Swizz Beatz Joins Brooklyn Museum Board of Trustees

Is this the beginning of a celebrities-on-museum-boards trend?

Swizz Beatz, KAWS, and Alicia Keys. Photo: Clint Spaulding/PatrickMcMullan.

Hip-hop artist, producer, and increasingly high-profile art collector Kasseem Dean, better known as Swizz Beatz, is adding another line to his art world resume by joining the Brooklyn Museum’s board of trustees.

Dean is a fitting appointment, considering he privately collects several of the artists the museum has shown and supported, including KAWS, Swoon, Kehinde Wiley, and FAILE.  This summer, he played at DJ set during the opening of “FAILE: Savage/Sacred Young Mind.” At Art Basel in Miami Beach last year, he curated a booth at SCOPE art fair featuring several of the artists in his collection.

“These guys are my friends and they were going back [to the museum] saying how I was helping them,” Dean told the Wall Street Journal.

Dean is originally from the South Bronx, but didn’t develop an interest in art until he was in his twenties, after he began to find success as a musician and producer.

Swizz Beatz with artist Kehinde Wiley. Photo: J Grassi/Patrick McMullan.

Swizz Beatz with artist Kehinde Wiley.
Photo: J Grassi/Patrick McMullan.

 

While the involvement of celebrities in the art world is nothing new, it’s unusual for someone as high-profile as Dean to sign on to do the heavy lifting that comes with sitting on a museum board. Could this become a trend? Will Leonardo DiCaprio ever try to sit on the board of the Whitney? Jay Z at the Met? Lady Gaga at MoMA? (Actually, that one’s not so far-fetched.)

“I want to be able to pull out my global Rolodex,” Dean said regarding what he hopes his presence on the board can bring to the museum.

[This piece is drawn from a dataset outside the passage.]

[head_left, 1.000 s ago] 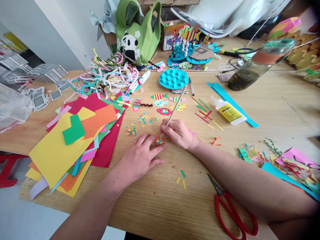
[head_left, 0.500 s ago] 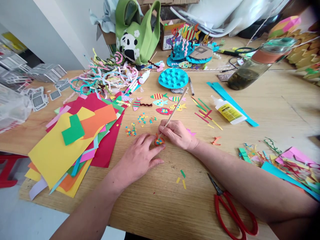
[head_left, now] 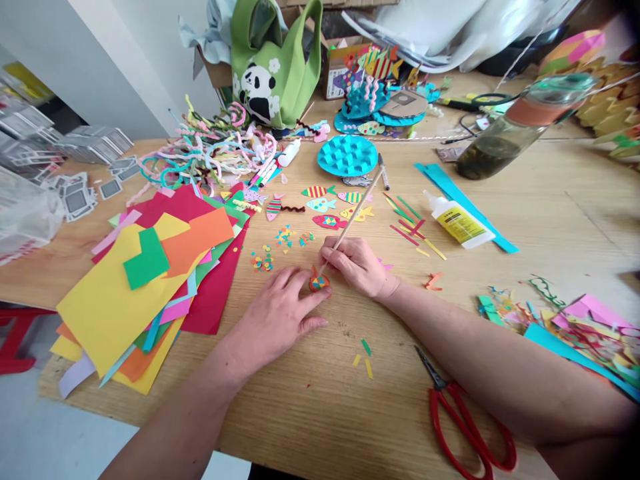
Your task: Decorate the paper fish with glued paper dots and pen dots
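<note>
Between my hands lies a small orange paper fish (head_left: 319,283) with blue and yellow bits on its body. My left hand (head_left: 277,303) rests on the table with its fingers spread, the fingertips touching the fish's edge. My right hand (head_left: 359,265) pinches a thin wooden stick (head_left: 356,212), tilted, with its lower end at the fish. Finished-looking paper fish (head_left: 327,222) in several colours lie just beyond. Small piles of paper bits (head_left: 263,259) sit to the left, and narrow paper strips (head_left: 411,223) to the right.
Scissors (head_left: 463,427) with red handles lie near my right forearm. A glue bottle (head_left: 460,220) and a tilted drink bottle (head_left: 525,127) are on the right. Coloured paper sheets (head_left: 115,300) are stacked left, with pipe cleaners (head_left: 210,150) behind. Paper scraps (head_left: 590,327) lie far right.
The stick and my right hand have shifted very slightly to the right. My left hand stays in place at the fish.
</note>
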The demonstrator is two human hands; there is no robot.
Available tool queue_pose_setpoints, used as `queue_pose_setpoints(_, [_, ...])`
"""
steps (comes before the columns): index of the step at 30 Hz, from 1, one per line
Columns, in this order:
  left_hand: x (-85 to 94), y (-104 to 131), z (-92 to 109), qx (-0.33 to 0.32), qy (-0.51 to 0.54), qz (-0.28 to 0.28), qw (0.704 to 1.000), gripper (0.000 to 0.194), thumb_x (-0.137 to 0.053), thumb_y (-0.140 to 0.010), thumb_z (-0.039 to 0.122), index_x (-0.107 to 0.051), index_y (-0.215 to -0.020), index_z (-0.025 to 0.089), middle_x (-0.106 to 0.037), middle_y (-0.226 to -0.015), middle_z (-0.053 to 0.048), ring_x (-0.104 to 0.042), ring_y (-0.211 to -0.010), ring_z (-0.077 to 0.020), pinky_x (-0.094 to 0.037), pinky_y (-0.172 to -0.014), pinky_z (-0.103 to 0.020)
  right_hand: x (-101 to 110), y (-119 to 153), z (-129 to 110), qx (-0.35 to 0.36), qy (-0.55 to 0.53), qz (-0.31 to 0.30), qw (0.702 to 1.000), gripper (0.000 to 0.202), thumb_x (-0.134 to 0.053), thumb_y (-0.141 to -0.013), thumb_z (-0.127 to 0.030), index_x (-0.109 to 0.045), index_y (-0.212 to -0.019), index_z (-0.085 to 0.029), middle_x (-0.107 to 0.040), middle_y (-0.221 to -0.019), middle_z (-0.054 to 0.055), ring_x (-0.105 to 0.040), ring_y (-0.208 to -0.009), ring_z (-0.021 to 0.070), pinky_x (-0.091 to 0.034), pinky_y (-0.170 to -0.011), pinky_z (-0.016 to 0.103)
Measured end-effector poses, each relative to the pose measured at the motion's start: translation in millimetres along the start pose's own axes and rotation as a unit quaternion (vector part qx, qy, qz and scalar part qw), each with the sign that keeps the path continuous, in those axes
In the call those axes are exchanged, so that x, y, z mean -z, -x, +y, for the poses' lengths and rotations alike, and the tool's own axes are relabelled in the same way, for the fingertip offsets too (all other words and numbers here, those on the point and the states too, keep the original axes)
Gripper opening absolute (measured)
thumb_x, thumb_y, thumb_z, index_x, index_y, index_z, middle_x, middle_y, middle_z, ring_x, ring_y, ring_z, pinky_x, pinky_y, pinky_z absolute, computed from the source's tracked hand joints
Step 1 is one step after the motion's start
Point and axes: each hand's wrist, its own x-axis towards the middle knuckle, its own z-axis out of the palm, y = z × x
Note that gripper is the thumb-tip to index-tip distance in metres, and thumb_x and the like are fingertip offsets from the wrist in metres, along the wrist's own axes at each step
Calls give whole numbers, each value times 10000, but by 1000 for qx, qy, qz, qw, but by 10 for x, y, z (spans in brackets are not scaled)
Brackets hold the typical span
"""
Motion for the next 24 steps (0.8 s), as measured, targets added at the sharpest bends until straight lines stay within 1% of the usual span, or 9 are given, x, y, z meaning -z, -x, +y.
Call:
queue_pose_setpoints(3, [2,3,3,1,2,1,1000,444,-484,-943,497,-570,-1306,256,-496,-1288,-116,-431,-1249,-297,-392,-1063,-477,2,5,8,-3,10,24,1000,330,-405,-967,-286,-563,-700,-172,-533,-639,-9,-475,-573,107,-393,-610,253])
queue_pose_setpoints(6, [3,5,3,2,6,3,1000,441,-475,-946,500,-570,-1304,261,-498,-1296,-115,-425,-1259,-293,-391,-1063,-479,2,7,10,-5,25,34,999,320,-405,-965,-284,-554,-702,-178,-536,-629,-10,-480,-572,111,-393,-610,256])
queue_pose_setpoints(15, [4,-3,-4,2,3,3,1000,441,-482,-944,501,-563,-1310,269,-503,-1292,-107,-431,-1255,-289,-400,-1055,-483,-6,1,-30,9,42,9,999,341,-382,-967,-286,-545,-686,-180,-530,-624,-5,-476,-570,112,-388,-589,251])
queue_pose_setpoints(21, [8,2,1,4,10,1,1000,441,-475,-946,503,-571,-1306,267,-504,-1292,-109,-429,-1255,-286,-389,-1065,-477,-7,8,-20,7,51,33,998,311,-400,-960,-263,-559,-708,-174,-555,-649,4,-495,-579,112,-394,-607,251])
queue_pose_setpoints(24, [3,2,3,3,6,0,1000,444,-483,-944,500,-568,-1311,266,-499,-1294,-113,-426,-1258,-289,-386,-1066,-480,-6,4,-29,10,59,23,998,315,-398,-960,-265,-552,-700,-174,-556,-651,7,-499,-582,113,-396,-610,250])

That file includes everyone from superstar wife Alicia Keys to pals like Kanye West, as well as brands such as Christian Louboutin and Reebok. Maybe a second sneaker show will be in the works?

In addition to Dean, the museum also announced the appointment of philanthropist and former private equity executive Barbara Vogelstein, a former trustee who, along with her husband, endowed the museum’s contemporary art curator position in 2005.